Task to complete: Return nothing except the lines from the one that contains "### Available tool" through the end of the material below, each exactly as given.
Top of Input
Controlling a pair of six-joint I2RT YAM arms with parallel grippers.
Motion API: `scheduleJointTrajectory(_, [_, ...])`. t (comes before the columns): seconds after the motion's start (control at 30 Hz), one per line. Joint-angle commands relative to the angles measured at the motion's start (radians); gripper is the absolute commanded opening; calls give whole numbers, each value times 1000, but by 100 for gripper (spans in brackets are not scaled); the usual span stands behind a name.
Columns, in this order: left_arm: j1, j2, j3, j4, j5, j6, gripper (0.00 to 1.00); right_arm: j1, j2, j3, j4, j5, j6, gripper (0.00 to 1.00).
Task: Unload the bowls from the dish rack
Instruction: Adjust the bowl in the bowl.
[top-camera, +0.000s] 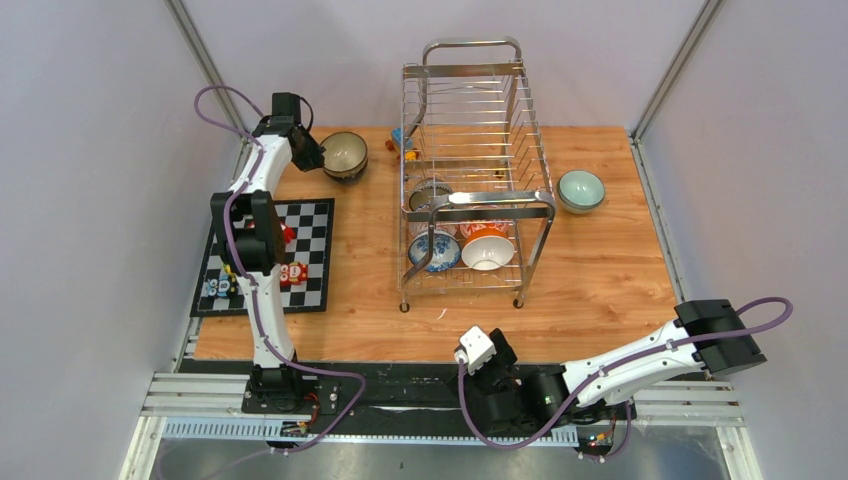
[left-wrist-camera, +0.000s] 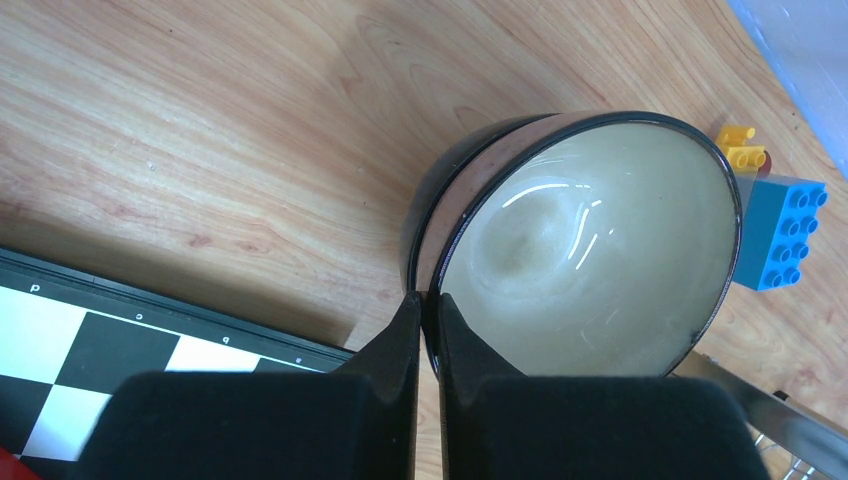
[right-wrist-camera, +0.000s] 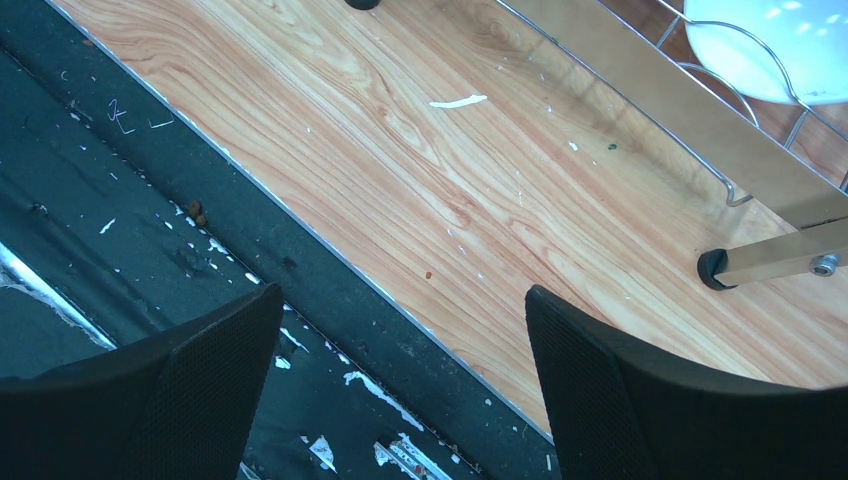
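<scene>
The chrome dish rack (top-camera: 470, 110) stands mid-table. Its lower tier holds a blue-white patterned bowl (top-camera: 434, 250), an orange-white bowl (top-camera: 487, 246) and one more bowl (top-camera: 430, 195) behind them. A mint green bowl (top-camera: 581, 190) sits on the table right of the rack. Left of the rack, a dark bowl with a beige inside (top-camera: 344, 154) (left-wrist-camera: 590, 250) is tilted, and my left gripper (top-camera: 314, 152) (left-wrist-camera: 428, 312) is shut on its rim, one finger inside and one outside. My right gripper (top-camera: 497, 350) (right-wrist-camera: 402, 300) hangs open and empty over the table's near edge.
A black-and-white chequered board (top-camera: 310, 250) (left-wrist-camera: 90, 335) with small toys lies at the left, near the held bowl. A blue block (left-wrist-camera: 782, 230) and a yellow block (left-wrist-camera: 742, 148) lie beside the bowl by the rack. A rack foot (right-wrist-camera: 712, 268) stands close to my right gripper.
</scene>
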Motion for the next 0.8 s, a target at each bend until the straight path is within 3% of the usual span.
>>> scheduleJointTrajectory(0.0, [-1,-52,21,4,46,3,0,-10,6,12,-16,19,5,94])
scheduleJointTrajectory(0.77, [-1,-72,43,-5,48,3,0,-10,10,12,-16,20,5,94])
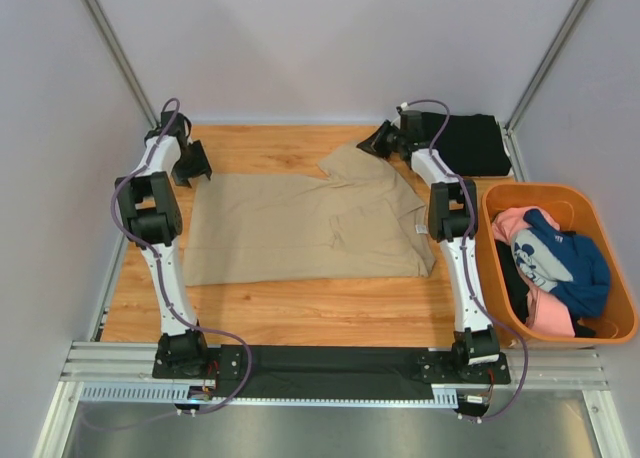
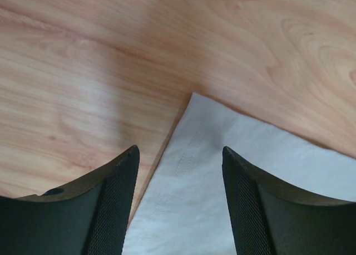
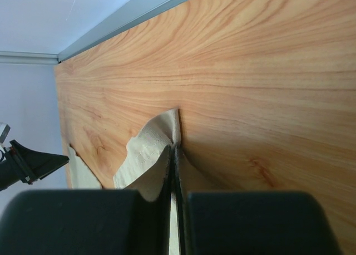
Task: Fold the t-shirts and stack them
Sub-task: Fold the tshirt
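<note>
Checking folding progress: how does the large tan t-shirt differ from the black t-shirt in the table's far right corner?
The large tan cloth t-shirt lies spread wide; the black cloth t-shirt is a compact rectangle. Tan's footprint is far larger than black's. The right gripper pinches the tan one's sleeve; no gripper holds the black one. Both rest on the wooden table.

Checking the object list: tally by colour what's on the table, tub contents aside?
tan shirt: 1
black shirt: 1
orange tub: 1
Total: 3, leaving out the clothes heaped in the tub, which are too tangled to count.
</note>
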Motion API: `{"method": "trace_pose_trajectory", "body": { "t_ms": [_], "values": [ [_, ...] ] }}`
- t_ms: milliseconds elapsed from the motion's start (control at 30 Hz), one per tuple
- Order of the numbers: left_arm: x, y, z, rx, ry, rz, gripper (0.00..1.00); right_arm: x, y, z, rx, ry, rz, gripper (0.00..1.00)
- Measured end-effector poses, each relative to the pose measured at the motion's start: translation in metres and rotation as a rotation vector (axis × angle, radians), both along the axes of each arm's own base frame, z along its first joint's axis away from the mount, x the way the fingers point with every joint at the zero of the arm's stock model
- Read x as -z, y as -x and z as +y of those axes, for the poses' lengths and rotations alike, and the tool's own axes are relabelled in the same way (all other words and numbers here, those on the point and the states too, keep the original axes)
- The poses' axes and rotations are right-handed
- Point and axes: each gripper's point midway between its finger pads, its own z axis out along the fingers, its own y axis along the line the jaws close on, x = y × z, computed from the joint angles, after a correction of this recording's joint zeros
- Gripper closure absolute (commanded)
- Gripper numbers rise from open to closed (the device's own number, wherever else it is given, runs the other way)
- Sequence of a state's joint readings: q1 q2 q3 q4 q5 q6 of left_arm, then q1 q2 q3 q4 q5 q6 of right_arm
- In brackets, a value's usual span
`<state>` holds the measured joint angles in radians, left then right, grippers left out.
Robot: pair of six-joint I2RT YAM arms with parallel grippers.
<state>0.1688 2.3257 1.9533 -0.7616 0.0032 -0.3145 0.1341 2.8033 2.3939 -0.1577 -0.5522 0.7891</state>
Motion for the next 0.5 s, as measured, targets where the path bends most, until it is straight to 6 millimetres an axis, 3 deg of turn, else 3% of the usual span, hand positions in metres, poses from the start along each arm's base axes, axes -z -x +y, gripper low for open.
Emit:
{"method": "trace_pose_trajectory", "body": {
  "t_ms": [167, 367, 433, 467, 500],
  "values": [
    [0.001, -0.011, 0.0, 0.006, 0.008, -0.02, 0.37, 0.0, 0.002, 0.002, -0.009, -0.013, 0.005, 1.0],
    [0.002, -0.025, -0.001, 0.016, 0.001, -0.048, 0.53, 0.0, 0.003, 0.003, -0.013, -0.018, 0.007, 1.0],
    [0.002, -0.025, -0.002, 0.022, -0.014, -0.045, 0.64, 0.0, 0.003, 0.003, -0.015, -0.022, 0.009, 1.0],
    [0.002, -0.025, -0.004, 0.028, -0.024, -0.044, 0.77, 0.0, 0.003, 0.003, -0.016, -0.023, 0.011, 1.0],
    [0.003, -0.026, -0.006, 0.038, -0.028, -0.044, 0.83, 0.0, 0.004, 0.004, -0.016, -0.025, 0.011, 1.0]
  ]
}}
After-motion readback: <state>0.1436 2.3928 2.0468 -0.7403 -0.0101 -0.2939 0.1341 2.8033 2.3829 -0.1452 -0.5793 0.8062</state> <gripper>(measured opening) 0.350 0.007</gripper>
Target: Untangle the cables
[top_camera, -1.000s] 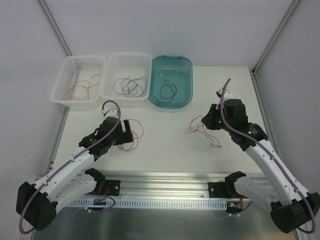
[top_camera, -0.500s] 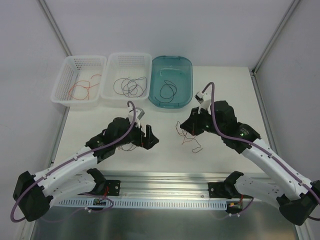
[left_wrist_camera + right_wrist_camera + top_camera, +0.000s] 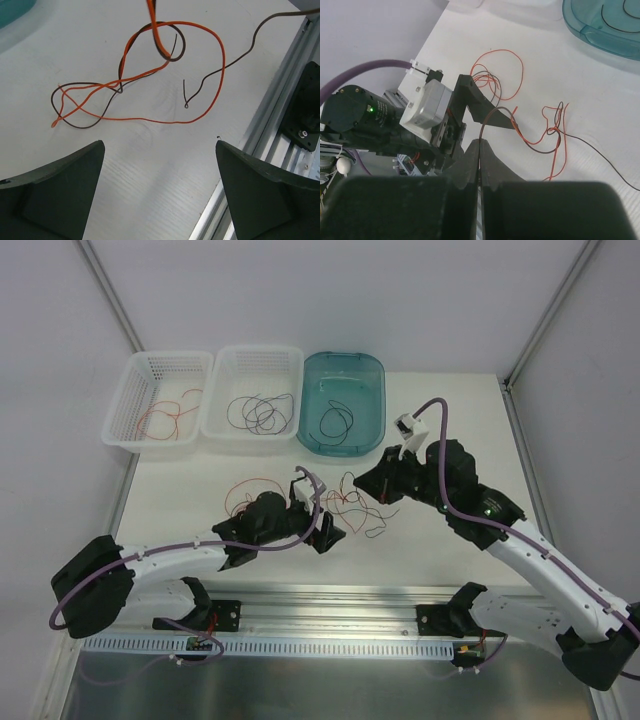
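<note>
A tangle of thin red-orange and black cables [image 3: 352, 498] lies at the table's middle. My right gripper [image 3: 370, 483] is shut on one dark cable [image 3: 487, 120], which arcs up from its closed jaws [image 3: 480, 144] and runs into the tangle [image 3: 555, 131]. My left gripper [image 3: 330, 530] hovers just left of the tangle, open wide with nothing between its fingers. The left wrist view has the gripper [image 3: 159, 145] over bare table, with the cables [image 3: 121, 82] a short way ahead. A separate red cable loop [image 3: 250, 488] lies behind the left arm.
Three containers stand along the back: a white basket [image 3: 128, 390] holding red cables, a white basket [image 3: 225, 370] holding black cables, and a teal bin [image 3: 372, 390] with one black cable. A metal rail [image 3: 330, 600] runs along the near edge.
The left arm swung right to the table's middle and its jaws opened wide. The right gripper, still shut, moved left and dragged the tangle toward the centre.
</note>
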Controlling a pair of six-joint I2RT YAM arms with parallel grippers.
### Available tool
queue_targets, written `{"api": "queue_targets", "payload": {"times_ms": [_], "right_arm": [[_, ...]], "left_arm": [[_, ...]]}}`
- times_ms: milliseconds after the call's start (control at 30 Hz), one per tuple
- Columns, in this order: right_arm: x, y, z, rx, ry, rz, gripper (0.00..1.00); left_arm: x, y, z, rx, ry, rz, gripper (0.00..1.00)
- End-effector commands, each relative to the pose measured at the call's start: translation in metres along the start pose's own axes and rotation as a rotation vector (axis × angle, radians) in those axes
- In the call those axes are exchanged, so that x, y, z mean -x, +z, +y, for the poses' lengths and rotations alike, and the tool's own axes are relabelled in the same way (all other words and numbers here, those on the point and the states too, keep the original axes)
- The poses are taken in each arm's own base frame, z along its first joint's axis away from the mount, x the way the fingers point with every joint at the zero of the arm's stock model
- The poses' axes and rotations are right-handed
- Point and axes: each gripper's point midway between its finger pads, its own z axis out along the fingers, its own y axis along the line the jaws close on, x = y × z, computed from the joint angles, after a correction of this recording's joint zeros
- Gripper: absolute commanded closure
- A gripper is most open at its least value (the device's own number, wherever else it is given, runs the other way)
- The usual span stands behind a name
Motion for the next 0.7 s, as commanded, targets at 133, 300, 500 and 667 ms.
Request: {"api": "queue_targets", "payload": {"times_ms": [133,300,500,667], "right_arm": [[0.029,-0.002,0.014,0.014,0.029,-0.111,0.99],[0.03,0.002,0.012,-0.004,0.05,-0.127,0.99],[0.028,0.007,0.013,-0.01,0.075,-0.13,0.99],[0.025,0.01,0.018,0.0,0.08,-0.124,0.99]], "left_arm": [[0.037,0.014,-0.022,-0.023,0.051,-0.182,0.09],[0.036,0.011,-0.023,0.057,0.014,-0.253,0.11],[0.035,0.024,-0.033,0.073,0.041,-0.274,0.15],[0.042,0.037,-0.028,0.11,0.057,-0.306,0.23]]}}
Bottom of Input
Your response:
### Available tool
queue_targets, written `{"api": "queue_targets", "payload": {"times_ms": [_], "right_arm": [[_, ...]], "left_arm": [[_, ...]]}}`
- times_ms: milliseconds after the call's start (control at 30 Hz), one per tuple
- Columns, in this order: right_arm: x, y, z, rx, ry, rz, gripper (0.00..1.00); left_arm: x, y, z, rx, ry, rz, gripper (0.00..1.00)
- End-effector commands, each relative to the pose measured at the call's start: translation in metres along the start pose's own axes and rotation as a rotation vector (axis × angle, radians) in those axes
- In the call those axes are exchanged, so that x, y, z mean -x, +z, +y, for the poses' lengths and rotations alike, and the tool's own axes are relabelled in the same way (all other words and numbers here, those on the point and the states too, keep the original axes)
- The poses are taken in each arm's own base frame, z along its first joint's axis away from the mount, x the way the fingers point with every joint at the zero of the arm's stock model
- The poses' axes and rotations are right-handed
- Point and axes: each gripper's point midway between its finger pads, its own z axis out along the fingers, its own y axis along the line the jaws close on, x = y × z, computed from the joint angles, after a correction of this recording's joint zeros
- Gripper: absolute commanded closure
- A gripper is most open at its least value (the device's own number, wherever else it is given, runs the other way)
- The usual span stands behind a name
Motion for the next 0.7 s, as commanded, targets at 133, 300, 500 and 667 ms.
Request: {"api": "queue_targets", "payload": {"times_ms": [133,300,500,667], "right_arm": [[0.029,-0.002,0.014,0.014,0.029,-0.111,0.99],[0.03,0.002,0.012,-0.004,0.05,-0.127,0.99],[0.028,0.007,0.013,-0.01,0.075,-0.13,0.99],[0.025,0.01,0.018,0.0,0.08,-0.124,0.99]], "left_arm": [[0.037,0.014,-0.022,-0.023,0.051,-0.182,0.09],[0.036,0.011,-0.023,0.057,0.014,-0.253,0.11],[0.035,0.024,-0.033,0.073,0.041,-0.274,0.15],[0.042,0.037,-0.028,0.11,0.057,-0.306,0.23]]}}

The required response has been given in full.